The letter stated that the organization would “reopen an investigation into alleged sexual assault perpetrated by members of the 2018 National Junior Team;” would “require all high-performance players, coaches, team staff and volunteers to participate in mandatory sexual violence and consent training;” would “conduct a full governance review of Hockey Canada;” and “would create a new independent and confidential complaint mechanism.”
“Canada recognizes that toxic behavior in our sport is a systemic issue that must end,” the letter continued. “We need to provide victims and survivors with the tools and support to come forward … Changes to policies and procedures can occur with the stroke of a pen. Those changes are meaningless, however, without an equal commitment to addressing the toxic behavior that exists in many corners of the game. We know this change will not occur overnight, but we are committed to learning, and working with our partners to do better.”
While Hockey Canada has stated its commitment to addressing concerns that have been expressed by athletes, coaches, politicians and everyday citizens around the country – and to working toward changing the sexualized culture that exists within the sport – the organization’s sponsors and the sport’s biggest supporters, the fans, are making the loudest statement. They are hitting Hockey Canada where it hurts the most: in the pocketbook.
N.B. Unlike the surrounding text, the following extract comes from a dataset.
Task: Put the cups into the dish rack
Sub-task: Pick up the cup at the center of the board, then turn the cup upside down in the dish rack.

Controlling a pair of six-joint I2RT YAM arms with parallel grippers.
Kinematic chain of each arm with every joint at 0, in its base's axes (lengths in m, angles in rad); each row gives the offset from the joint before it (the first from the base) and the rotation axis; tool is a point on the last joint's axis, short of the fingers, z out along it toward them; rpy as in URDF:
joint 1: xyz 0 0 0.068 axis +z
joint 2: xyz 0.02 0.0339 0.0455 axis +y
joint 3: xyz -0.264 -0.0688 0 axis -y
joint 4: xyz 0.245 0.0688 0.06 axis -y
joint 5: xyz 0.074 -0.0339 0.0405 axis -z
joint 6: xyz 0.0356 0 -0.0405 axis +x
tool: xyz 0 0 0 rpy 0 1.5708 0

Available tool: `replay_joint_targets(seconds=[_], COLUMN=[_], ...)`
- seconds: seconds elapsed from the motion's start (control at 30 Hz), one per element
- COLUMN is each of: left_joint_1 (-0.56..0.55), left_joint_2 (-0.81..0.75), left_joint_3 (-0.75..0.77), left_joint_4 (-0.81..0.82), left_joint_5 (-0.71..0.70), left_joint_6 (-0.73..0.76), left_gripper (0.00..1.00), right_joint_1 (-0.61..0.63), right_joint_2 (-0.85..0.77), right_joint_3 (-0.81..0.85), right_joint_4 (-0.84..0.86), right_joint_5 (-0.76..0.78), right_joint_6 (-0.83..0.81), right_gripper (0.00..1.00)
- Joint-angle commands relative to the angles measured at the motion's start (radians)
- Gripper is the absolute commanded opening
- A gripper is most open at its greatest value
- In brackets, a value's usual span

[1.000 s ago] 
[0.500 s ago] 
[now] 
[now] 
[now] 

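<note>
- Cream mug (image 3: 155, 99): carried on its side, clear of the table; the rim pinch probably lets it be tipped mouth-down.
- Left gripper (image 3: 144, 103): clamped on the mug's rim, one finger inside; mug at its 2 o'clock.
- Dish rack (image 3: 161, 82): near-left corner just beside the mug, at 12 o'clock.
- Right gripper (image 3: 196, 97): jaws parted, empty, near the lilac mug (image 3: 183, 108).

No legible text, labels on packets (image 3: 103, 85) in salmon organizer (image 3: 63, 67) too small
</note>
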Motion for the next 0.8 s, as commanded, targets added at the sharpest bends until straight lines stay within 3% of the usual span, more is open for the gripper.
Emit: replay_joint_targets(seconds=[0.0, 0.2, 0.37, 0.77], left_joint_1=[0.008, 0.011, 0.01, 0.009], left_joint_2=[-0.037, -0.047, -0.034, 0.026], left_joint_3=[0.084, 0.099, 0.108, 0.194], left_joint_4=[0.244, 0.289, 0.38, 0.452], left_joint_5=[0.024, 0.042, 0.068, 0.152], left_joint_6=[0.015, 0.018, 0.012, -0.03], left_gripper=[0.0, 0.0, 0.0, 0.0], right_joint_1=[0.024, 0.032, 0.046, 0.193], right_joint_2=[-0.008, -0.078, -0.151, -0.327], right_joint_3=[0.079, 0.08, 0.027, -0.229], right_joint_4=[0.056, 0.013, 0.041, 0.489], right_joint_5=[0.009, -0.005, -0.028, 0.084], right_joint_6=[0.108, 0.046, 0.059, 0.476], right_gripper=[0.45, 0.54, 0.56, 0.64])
The loss of sponsorship dollars and dramatic decline in ticket revenue means that the 2022 WJC likely will be the first hosted by Canada to lose money. For better or worse, money talks, and Canadian hockey fans staying away in droves from something that is such an ingrained part of their lives and that typically brings so much joy, pride and unity to the nation sends the loudest message of all.
While it’s unfortunate that the participants in this year’s WJC won’t get to experience the usual level of excitement that a Canadian-hosted WJC normally generates or the “hospitality” that is usually provided by the host-team’s fans, at least they still get to compete. And we still get to watch.
And hopefully the long-term results will mean much more to hockey’s future in Canada and abroad than winning a gold, silver or bronze medal at one tournament.